I think "gold diggers" are the exception and not the rule. If you seem to attract more than your fair share of gold diggers then you need to take a good look at *yourself* and figure out what it is about you that attracts these leeches and make some changes from within.


----------



## Dana (Nov 17, 2009)

Lately I have noticed some ex-wife bashing, gold digger bashing, etc. on this forum (by a select few posters) and it is offensive. It lowers the tone of the entire forum and distracts from the focus of the forum. 

It is inappropriate. If these posters were bashing people based on race, religion or sexual orientation it would not be allowed to continue...why is it acceptable when it's ex-wives, girlfriends or gold-diggers?


----------



## stinsont (May 29, 2009)

I agree with Dana. I think 'gold digging' discussions are ridiculous generalizations.
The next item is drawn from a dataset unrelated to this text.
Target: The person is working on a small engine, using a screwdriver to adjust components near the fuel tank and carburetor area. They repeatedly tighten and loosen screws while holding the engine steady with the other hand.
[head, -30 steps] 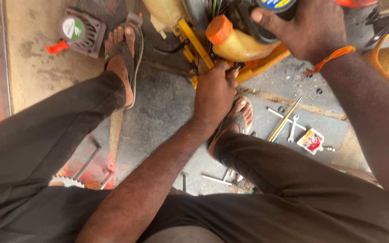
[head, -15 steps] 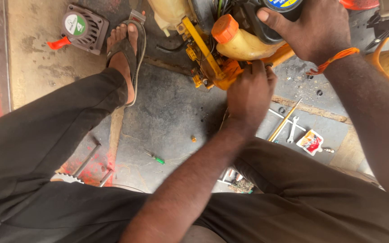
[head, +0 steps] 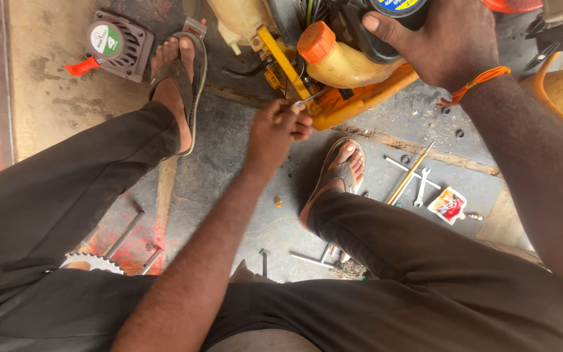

Tell me how talking about this crap makes me a better investor? Isn't that what this forum is supposed to be about?

When I read Pea's thread I thought he needed to invest his 'wealth' in some couch time with Dr. Fraser Crane to work on his unhealthy opinion of women rather than back packing across some country.


----------



## KaeJS (Sep 28, 2010)

Dana said:


> It is inappropriate. If these posters were bashing people based on race, religion or sexual orientation it would not be allowed to continue...why is it acceptable when it's ex-wives, girlfriends or gold-diggers?


^ I think you are taking it too personally.

Relationships are 50-50. If you go out, you split it. Go dutch. Anything you pay for is on your head, your loss, your own responsibility. You can't cry about it when he/she leaves you in the end.

If you get married without a prenup, that's your own doing. You are setting yourself up for a clusterf*ck if things go sour.


----------



## Plugging Along (Jan 3, 2011)

KaeJS said:


> ^ I think you are taking it too personally.
> 
> Relationships are 50-50. If you go out, you split it. Go dutch. Anything you pay for is on your head, your loss, your own responsibility. You can't cry about it when he/she leaves you in the end.
> 
> If you get married without a prenup, that's your own doing. You are setting yourself up for a clusterf*ck if things go sour.



I don't think it's that complaining about the ex's is the problem, but rather how disrespectful some of the comments are. I don't take things personally nor do I take offense to very many things (I banter with Carve all the time). I realize that women are the minority here, but really, here's some comments of recent

Quote: 
*Originally Posted by bmckay 
Being nice with women doesn't work. Believe me, I have tried it, and i'm sure im not alone.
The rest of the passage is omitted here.